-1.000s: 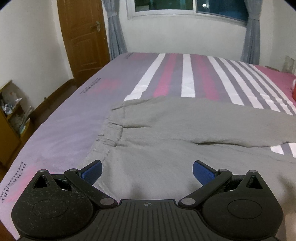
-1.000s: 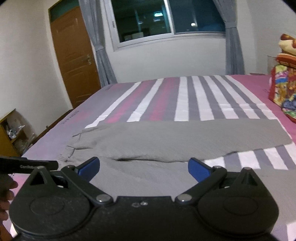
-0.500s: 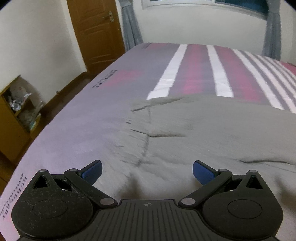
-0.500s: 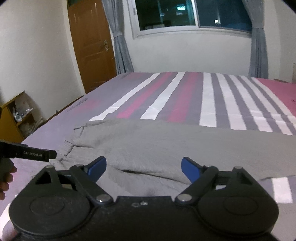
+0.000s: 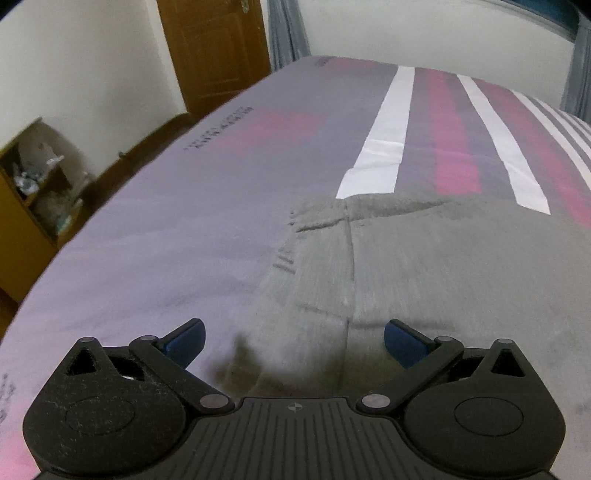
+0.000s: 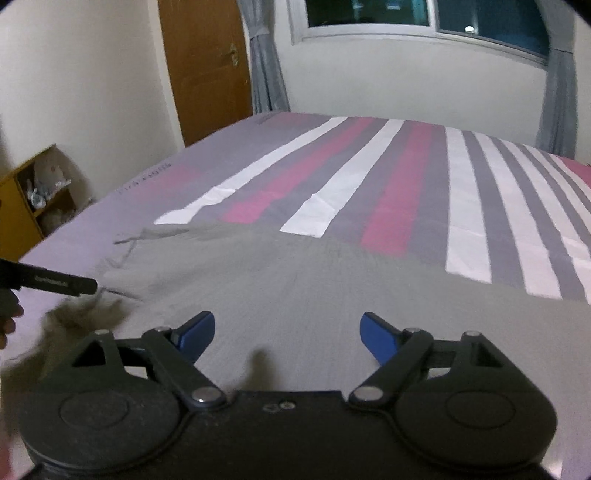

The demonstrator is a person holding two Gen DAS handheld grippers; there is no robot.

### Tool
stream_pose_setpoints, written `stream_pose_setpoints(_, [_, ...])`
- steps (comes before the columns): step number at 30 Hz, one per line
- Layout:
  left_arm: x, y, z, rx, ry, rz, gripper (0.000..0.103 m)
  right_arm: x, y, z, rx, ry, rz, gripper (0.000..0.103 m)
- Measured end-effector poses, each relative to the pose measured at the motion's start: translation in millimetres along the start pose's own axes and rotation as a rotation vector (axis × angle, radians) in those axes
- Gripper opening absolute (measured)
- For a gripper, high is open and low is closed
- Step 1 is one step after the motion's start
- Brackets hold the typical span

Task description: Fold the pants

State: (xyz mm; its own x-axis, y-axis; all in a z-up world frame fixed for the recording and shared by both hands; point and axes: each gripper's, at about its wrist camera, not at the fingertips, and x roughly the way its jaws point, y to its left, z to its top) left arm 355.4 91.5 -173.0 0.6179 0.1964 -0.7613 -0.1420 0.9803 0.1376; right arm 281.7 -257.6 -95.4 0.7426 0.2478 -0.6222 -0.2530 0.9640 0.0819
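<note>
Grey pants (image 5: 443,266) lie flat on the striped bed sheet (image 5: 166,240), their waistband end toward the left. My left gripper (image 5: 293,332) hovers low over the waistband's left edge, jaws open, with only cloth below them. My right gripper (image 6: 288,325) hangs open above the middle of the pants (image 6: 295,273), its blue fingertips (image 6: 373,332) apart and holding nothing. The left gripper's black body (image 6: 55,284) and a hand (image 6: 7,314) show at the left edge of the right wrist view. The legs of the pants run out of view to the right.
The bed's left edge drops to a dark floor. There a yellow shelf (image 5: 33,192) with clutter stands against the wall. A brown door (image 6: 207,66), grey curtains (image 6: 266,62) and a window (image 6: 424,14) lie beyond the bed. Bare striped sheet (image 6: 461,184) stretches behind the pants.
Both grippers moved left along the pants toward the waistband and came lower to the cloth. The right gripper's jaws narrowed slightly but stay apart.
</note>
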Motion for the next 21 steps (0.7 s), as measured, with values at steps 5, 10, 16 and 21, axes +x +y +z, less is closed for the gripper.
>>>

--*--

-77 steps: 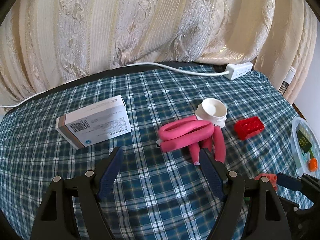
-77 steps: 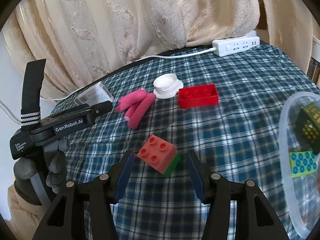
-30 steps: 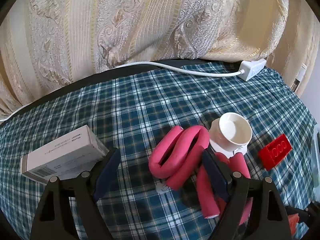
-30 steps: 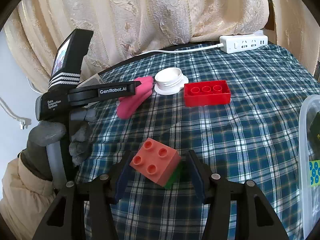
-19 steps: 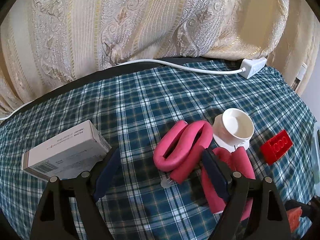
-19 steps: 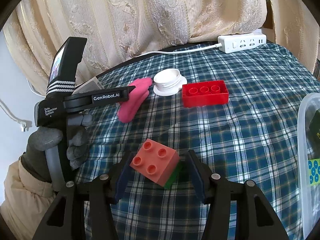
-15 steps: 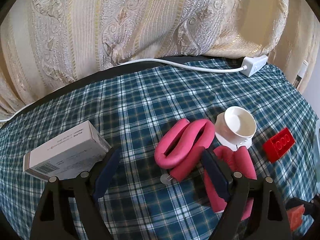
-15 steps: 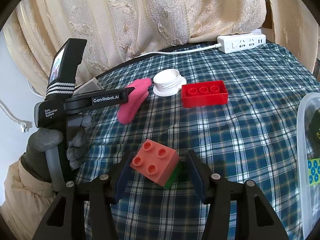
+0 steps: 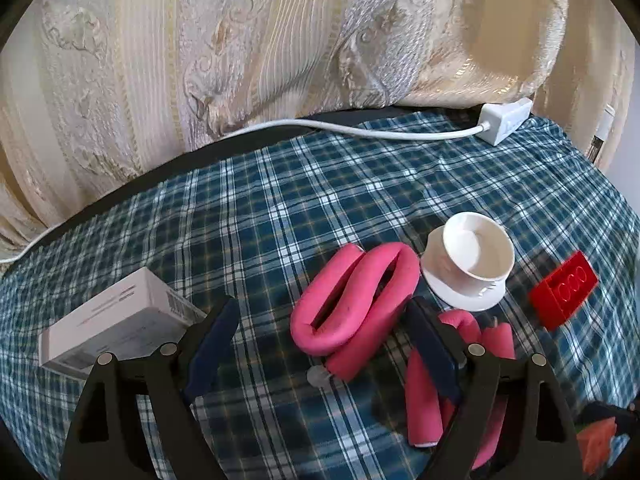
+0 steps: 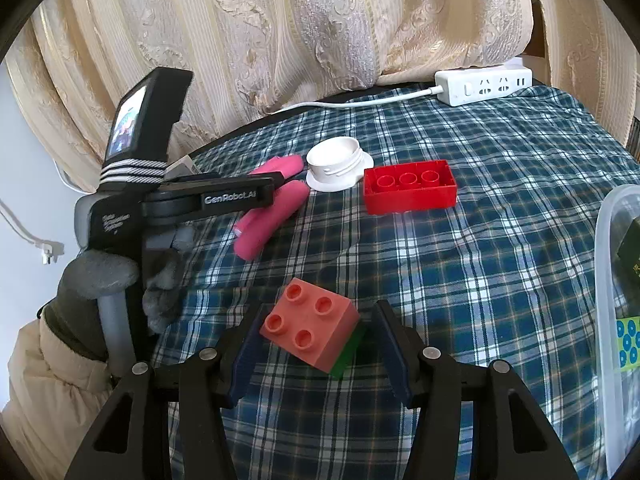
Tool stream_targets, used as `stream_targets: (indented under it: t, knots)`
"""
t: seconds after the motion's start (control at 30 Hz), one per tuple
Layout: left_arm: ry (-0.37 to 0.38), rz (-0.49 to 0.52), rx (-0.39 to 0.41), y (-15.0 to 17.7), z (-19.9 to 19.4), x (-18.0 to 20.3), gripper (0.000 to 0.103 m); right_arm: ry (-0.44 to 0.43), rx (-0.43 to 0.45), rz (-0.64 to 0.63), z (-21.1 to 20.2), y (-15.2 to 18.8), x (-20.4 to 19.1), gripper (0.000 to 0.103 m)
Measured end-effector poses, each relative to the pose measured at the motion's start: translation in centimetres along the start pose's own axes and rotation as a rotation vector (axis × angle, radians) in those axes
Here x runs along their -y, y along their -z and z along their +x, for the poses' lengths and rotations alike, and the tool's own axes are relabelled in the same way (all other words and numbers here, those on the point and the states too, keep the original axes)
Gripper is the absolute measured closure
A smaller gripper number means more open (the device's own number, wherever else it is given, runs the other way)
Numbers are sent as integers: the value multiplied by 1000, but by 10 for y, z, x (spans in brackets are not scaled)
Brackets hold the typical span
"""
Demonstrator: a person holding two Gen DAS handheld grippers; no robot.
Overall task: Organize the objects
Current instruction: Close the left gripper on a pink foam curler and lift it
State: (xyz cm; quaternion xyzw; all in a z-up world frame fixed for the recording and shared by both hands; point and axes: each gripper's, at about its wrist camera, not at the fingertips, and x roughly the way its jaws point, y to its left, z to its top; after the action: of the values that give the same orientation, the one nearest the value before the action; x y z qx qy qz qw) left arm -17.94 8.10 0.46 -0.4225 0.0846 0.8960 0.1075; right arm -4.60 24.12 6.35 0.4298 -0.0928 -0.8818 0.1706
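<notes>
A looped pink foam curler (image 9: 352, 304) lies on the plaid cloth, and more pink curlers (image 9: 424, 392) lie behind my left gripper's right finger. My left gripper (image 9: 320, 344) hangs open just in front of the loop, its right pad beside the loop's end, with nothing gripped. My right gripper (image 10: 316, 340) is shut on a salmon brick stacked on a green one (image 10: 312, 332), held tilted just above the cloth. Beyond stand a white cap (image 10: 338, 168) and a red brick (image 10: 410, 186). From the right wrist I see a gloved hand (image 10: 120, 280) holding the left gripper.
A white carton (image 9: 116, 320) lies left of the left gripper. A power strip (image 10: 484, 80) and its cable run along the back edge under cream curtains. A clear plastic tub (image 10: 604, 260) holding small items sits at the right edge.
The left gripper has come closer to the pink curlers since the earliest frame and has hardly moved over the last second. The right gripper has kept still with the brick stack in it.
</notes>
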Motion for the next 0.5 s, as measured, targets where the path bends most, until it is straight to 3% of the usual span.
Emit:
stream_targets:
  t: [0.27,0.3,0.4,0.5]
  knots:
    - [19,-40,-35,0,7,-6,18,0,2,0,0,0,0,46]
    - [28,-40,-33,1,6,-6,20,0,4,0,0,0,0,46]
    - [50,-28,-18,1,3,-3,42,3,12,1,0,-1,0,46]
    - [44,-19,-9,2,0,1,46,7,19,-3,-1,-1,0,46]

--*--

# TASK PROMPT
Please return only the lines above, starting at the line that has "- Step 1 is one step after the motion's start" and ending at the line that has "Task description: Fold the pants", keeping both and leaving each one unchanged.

# RESPONSE BELOW
- Step 1 is one step after the motion's start
- Brackets hold the typical span

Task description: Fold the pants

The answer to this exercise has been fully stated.